Tests of Time

I have lately been planning to make a stride in my career path. I believe the step would make my days more orderly and productive.

While trying to do this, though, I find out that moving on is not an easy thing to do. One has not to only avoid binding old values, but one has to fight with established presumptions and adopt new values. My decision, for instance, entails dealing with people who associate everything I do with them to monetary value, rather than systems that prefer to settle for less.

It remains puzzling to me that how some presumably ‘smart’ people often forget the role feelings play in career decisions. It is even more so to witness businessmen and leaders, who struggle to buy commitment to a brand of product by way of monetary value. For them, it all ends up in money.

Unfortunately, many of these people seem to fail to create loyal employees through their money. The presumed direct proportionality between cost outlaid and loyalty obtained does not often happen. It is even more so in a country like ours wherein reliable competence is scarce.

As I have reached a decision to move on, regardless, I have come to associate my decision with what is happening around me. I realise that it is not only me facing the test of times to move on, but also our fair nation.

In multiple fronts, our nation is facing the litmus test of moving on to a better state of equilibrium. The test is coming in all forms and from all directions. An ongoing drought, instability in some regions, expanding governance problems, turbulent global markets, lingering social tensions, and shortage of resources are some indicators of the trying times in which our nation finds itself.

For instance, the drought has endangered over 10 million Ethiopians. Although the government has invested 380 million dollars of its own money, the challenge of availing food and water to people in the drought-stricken areas remains a daunting task. Reports show that the international community is not responding to the requests of the government, due largely to its preoccupation with Syria and the migrant crisis the war there created.

Seen against the governmental plan of transforming the subsistence agriculture of the nation to a surplus producing sector, this shows the test of moving on. A nation that aspires to do better is facing a headwind with a speed capable of reversing the gains. Analogous to a person trying to make a career decision, the government will have to strike a balance in its plans, between the monetary value of its decisions, expressed in the resources it needs, and the feelings it has.

Having one without the other is not an option. Both have to exist. Plans without resources will only be good for shelves. Resources without plans breed inefficiency. A headwind such as drought is, therefore, a factor that puts the balancing act in the limelight.

In the case of the instability in some regions, such as Oromia, what is being tested is the democratic stock of our nation.  As a nation with a nascent democracy, trying to adjust itself to the evolving needs of the various sections of the citizenry, we cannot avoid such things. Viewed through the prism of our vision, which entails building a democracy that provides equality of opportunity to all its citizens, the events constitute a predictable test.

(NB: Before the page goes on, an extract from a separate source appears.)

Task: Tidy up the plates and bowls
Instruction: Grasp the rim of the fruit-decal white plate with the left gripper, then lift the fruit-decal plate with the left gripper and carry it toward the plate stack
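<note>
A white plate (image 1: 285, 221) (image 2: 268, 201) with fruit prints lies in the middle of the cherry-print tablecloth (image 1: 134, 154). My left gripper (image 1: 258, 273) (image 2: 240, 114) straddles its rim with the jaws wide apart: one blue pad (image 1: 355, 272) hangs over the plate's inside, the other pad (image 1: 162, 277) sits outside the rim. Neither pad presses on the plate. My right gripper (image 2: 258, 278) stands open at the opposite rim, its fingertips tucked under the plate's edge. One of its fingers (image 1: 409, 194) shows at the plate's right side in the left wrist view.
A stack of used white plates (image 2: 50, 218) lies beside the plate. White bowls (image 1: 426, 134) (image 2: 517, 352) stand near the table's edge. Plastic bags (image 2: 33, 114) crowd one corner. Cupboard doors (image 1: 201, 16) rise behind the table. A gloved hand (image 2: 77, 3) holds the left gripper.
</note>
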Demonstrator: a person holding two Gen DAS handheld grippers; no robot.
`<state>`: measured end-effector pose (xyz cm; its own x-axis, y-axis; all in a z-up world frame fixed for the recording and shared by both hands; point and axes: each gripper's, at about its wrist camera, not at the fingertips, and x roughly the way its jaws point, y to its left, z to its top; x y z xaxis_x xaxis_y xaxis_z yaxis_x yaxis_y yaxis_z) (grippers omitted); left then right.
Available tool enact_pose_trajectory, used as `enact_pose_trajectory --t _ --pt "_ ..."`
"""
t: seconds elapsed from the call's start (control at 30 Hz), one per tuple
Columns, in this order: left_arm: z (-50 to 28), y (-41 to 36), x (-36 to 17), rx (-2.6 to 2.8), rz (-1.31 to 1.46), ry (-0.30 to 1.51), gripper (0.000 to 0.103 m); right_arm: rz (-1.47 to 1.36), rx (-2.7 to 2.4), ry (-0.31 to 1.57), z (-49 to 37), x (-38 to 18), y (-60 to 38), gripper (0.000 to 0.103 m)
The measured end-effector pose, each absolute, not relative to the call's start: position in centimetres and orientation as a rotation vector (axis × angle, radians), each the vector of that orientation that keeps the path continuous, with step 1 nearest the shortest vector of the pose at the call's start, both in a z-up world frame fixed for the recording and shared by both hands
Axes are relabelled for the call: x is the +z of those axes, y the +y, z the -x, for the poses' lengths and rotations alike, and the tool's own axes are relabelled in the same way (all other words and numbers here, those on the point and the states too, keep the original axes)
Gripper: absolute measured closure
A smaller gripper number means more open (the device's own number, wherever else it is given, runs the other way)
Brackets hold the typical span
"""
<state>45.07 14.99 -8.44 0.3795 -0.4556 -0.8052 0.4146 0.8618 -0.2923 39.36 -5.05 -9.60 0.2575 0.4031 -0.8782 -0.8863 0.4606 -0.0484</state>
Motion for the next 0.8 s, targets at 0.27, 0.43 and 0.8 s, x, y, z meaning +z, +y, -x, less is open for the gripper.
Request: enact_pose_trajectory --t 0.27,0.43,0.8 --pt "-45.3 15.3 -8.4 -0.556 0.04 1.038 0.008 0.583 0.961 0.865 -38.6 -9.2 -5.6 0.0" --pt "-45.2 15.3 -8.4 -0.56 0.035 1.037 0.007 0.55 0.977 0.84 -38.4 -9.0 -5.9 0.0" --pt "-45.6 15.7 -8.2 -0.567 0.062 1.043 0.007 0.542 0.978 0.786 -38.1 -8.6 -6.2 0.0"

What is required here is a political balancing act. The problems causing the instability ought to be solved. No amount of rhetoric and skin-saving will solve it. Committed leadership is needed instead. But this ought to be done in a way that fits the vision. With the vision being mainstreaming democracy, the redress ought to also be democratic.

It is similar to other problems being faced by our country and the inherent nature of moving on.

Moving on, be it in one’s career path or in the national agenda, demands balancing between the tangible and the intangible, the tradable and the non-tradable, and the short-term and the long-term. Done in a wiser way, it could lead to a better state. But done thoughtlessly, it could endanger one’s career or a nation’s development.

I hope our nation will remain wise in handling the tests of the time. This, will lead to a stronger, democratic and more empowered nation.